Helping families with straightforward financial questions is one thing, but offering a robust plan for affording long-term care is another entirely. That’s when you might begin thinking about calling in the professionals, like a financial advisor. Here are three signs that the time is right to bring in a financial advisor.
Some families might be able to afford care by dipping into a savings account, nest egg, or a cash holding that they can access quickly and repeatedly. This may not be the case for most clients, however.
You’re more likely to encounter families that have a limited amount of cash and a more sizable amount of money in non-liquid holdings. These are stocks, bonds, mutual funds, and other investments that have to be converted into liquid assets (cash). Accessing this source of funding can be tricky and come with tax consequences—making it a much better task for a financial advisor to deal with than taking it on yourself.

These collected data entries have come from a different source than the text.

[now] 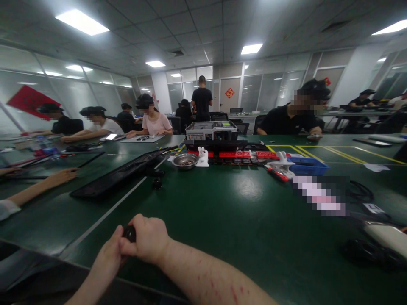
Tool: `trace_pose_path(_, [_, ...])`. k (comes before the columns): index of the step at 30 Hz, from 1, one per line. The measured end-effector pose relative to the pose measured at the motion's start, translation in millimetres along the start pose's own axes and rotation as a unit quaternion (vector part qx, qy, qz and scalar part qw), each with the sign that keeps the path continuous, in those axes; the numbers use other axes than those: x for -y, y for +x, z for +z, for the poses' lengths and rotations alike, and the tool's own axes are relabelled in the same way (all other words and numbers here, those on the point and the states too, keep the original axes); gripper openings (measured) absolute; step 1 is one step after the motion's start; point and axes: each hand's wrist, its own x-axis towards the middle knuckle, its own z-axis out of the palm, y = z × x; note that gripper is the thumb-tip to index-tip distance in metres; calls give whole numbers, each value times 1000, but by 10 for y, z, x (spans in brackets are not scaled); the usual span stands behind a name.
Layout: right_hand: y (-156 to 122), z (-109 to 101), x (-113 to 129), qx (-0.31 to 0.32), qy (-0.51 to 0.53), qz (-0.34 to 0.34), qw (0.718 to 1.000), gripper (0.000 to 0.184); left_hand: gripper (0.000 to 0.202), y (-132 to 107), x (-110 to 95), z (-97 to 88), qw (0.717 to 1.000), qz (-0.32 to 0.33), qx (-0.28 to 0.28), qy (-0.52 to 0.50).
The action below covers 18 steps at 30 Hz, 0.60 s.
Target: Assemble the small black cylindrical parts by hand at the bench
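Note:
Both my hands meet at the near edge of the green table [241, 220]. My right hand [149, 239] is closed in a fist around a small black object [129, 233] that only partly shows. Pressed against that same object from the left is my left hand [110, 254], its fingers curled on it. What the black object is cannot be made out.
A long black panel [117, 174] lies ahead to the left, with small black knobs [156, 183] beside it. Farther back are a metal bowl [185, 161], a computer case [211, 130], red parts [238, 154], a blue tray [307, 166] and a red-handled screwdriver [277, 174]. Several people sit around the table; another person's hand [60, 176] rests at left.

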Motion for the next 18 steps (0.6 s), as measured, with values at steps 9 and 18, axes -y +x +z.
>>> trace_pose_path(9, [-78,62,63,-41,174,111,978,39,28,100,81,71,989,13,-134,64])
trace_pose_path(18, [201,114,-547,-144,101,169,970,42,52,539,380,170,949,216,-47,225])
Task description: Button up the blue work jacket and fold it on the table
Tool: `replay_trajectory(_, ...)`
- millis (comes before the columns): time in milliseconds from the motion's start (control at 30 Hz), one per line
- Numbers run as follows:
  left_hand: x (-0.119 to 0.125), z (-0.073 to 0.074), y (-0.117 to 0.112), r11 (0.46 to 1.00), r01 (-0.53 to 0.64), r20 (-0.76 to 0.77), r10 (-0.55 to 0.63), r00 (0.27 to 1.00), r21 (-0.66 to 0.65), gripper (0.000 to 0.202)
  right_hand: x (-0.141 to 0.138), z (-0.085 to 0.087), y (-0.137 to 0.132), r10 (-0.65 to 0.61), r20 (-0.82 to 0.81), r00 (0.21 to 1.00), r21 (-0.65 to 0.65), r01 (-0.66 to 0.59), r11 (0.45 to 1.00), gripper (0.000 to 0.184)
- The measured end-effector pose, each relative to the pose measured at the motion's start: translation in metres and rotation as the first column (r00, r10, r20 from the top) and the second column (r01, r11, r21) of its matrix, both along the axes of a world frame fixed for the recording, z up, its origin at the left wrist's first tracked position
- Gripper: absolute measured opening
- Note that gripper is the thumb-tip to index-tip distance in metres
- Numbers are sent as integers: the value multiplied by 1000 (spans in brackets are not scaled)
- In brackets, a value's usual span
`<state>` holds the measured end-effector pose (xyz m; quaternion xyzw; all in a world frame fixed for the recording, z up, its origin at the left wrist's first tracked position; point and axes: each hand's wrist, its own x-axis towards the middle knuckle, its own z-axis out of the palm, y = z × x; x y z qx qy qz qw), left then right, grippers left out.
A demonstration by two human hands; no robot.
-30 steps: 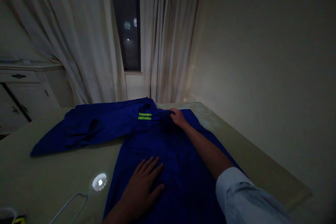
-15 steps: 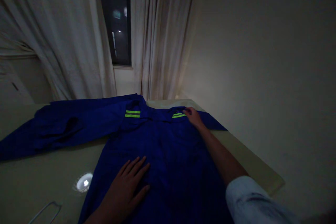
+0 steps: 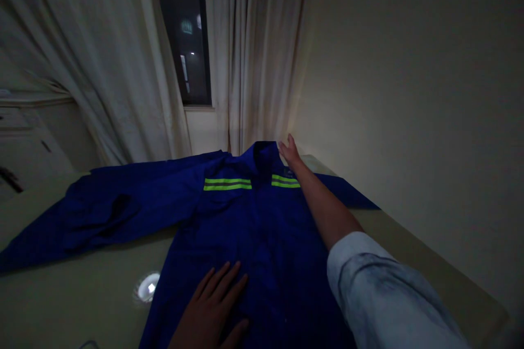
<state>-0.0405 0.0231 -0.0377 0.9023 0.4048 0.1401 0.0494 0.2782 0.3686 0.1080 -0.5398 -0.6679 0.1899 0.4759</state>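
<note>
A dark blue work jacket [image 3: 262,229] lies spread on the table, front up, with yellow-green reflective strips across its chest. My left hand [image 3: 213,305] rests flat on the lower front, fingers spread. At the far end, my right hand [image 3: 290,151] is beside the collar [image 3: 249,159], which stands up. Its fingers look apart, with the tips close to the collar's right edge; whether they touch the cloth is hard to see. One sleeve [image 3: 123,202] stretches left with folds in it. The other sleeve [image 3: 347,192] shows partly beyond my right forearm.
The pale table [image 3: 106,278] has a bright lamp reflection on its left. Part of a thin wire shape [image 3: 88,344] shows at the bottom edge. Curtains [image 3: 262,54] and a dark window [image 3: 186,32] stand behind the table, with a bare wall [image 3: 409,92] on the right.
The collar and upper chest, folded down before, have been lifted up, baring more of the reflective strips. My right hand rose from the right chest to the collar. The left hand stays flat.
</note>
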Motion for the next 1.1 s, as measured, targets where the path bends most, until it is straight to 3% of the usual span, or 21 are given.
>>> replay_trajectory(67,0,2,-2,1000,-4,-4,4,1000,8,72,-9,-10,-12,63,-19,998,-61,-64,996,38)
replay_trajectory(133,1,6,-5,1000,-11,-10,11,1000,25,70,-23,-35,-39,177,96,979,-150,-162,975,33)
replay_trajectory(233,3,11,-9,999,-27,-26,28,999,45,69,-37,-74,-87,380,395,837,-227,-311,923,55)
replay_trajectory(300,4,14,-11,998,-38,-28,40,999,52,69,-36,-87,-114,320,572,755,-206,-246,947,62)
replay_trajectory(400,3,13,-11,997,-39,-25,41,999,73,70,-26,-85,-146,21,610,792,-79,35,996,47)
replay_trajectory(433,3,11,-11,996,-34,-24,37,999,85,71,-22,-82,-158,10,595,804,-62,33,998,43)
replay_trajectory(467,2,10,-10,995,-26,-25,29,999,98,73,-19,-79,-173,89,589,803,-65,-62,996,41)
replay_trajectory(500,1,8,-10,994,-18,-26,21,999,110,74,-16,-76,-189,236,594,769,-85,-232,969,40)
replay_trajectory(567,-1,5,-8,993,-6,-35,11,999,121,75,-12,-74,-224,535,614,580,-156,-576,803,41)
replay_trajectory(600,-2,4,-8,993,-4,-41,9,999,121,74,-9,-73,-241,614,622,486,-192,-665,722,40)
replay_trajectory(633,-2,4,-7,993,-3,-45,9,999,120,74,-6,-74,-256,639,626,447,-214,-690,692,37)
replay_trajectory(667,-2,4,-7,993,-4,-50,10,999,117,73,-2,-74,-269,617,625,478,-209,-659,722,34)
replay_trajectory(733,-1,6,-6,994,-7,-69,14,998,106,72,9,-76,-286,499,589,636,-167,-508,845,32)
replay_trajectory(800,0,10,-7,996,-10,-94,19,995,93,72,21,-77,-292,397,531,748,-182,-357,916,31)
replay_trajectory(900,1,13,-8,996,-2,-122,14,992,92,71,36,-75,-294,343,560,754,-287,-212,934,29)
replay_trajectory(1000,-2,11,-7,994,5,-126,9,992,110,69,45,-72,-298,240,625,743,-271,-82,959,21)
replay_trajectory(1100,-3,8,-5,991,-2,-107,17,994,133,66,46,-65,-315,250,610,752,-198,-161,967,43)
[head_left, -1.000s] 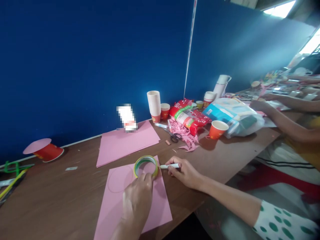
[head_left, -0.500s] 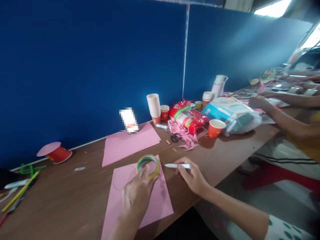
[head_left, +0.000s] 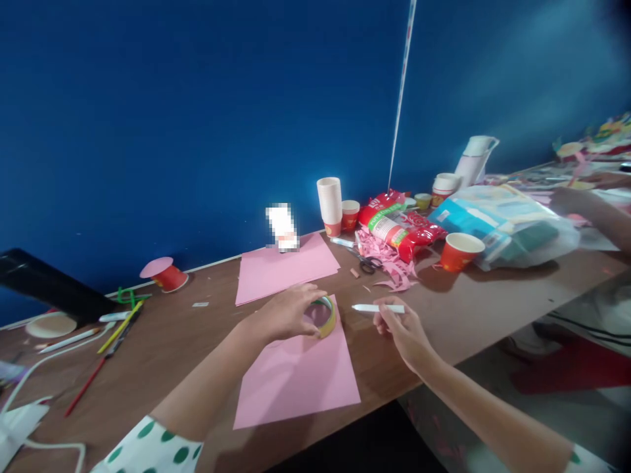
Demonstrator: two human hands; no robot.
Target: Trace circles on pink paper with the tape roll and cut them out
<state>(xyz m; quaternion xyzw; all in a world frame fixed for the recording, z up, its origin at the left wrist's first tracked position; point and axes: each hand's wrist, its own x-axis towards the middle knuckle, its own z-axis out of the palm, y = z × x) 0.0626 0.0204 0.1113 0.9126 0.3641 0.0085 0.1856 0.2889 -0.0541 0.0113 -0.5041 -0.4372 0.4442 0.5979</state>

This might sound obvious to some, but a financial advisor can help whenever a family or care recipient expresses a need for expert help managing their money. Few people think immediately about getting an advisor in to help—even fewer when they may need a comprehensive financial plan for a loved one.
One common misconception about financial advisors is that they’re only for those with tons of funds or investments. Another is that financial advisors are only interested in helping people who are saving for retirement—not those who have already retired. That’s far from the case, however. Just about anyone can call upon a financial advisor for help managing their money. Families that want to know if they can afford long-term care are a perfect fit for many advisors.
Not every family realizes that they might be able to pull from resources that are less conventional. Life insurance policies, for example, can help bridge the affordability gap if sold to an interested investor.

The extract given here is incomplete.